Add inherent methods in libcore for [T], [u8], str, f32, and f64
# Background
Primitive types are defined by the language, they don’t have a type definition like `pub struct Foo { … }` in any crate. So they don’t “belong” to any crate as far as `impl` coherence is concerned, and on principle no crate would be able to define inherent methods for them, without a trait. Since we want these types to have inherent methods anyway, the standard library (with cooperation from the compiler) bends this rule with code like [`#[lang = "u8"] impl u8 { /*…*/ }`](https://github.com/rust-lang/rust/blob/1.25.0/src/libcore/num/mod.rs#L2244-L2245). The `#[lang]` attribute is permanently-unstable and never intended to be used outside of the standard library.
Each lang item can only be defined once. Before this PR there is one impl-coherence-rule-bending lang item per primitive type (plus one for `[u8]`, which overlaps with `[T]`). And so one `impl` block each. These blocks for `str`, `[T]` and `[u8]` are in liballoc rather than libcore because *some* of the methods (like `<[T]>::to_vec(&self) -> Vec<T> where T: Clone`) need a global memory allocator which we don’t want to make a requirement in libcore. Similarly, `impl f32` and `impl f64` are in libstd because some of the methods are based on FFI calls to C’s `libm` and we want, as much as possible, libcore not to require “runtime support”.
In libcore, the methods of `str` and `[T]` that don’t allocate are made available through two **unstable traits** `StrExt` and `SliceExt` (so the traits can’t be *named* by programs on the Stable release channel) that have **stable methods** and are re-exported in the libcore prelude (so that programs on Stable can *call* these methods anyway). Non-allocating `[u8]` methods are not available in libcore: https://github.com/rust-lang/rust/issues/45803. Some `f32` and `f64` methods are in an unstable `core::num::Float` trait with stable methods, but that one is **not in the libcore prelude**. (So as far as Stable programs are concerns it doesn’t exist, and I don’t know what the point was to mark these methods `#[stable]`.)

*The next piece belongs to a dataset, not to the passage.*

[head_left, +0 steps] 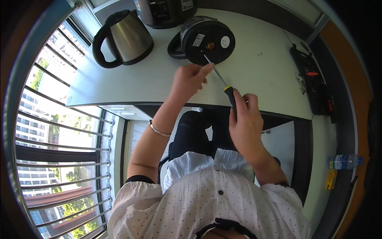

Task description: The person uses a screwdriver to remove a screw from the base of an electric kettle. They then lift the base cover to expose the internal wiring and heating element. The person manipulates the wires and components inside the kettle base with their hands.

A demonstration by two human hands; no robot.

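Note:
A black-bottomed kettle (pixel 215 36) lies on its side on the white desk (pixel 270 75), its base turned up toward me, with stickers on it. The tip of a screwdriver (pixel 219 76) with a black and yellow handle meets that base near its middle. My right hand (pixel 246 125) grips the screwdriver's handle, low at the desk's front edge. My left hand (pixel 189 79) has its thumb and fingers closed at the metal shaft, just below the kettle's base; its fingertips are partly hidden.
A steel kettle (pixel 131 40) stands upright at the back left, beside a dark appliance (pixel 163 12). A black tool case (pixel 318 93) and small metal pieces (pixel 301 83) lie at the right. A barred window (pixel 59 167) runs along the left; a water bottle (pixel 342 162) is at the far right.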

https://github.com/rust-lang/rust/issues/32110 is the tracking issue for these unstable traits.
# High-level proposal
Since the standard library is already bending the rules, why not bend them *a little more*? By defining a few additional lang items, the compiler can allow the standard library to have *two* `impl` blocks (in different crates) for some primitive types.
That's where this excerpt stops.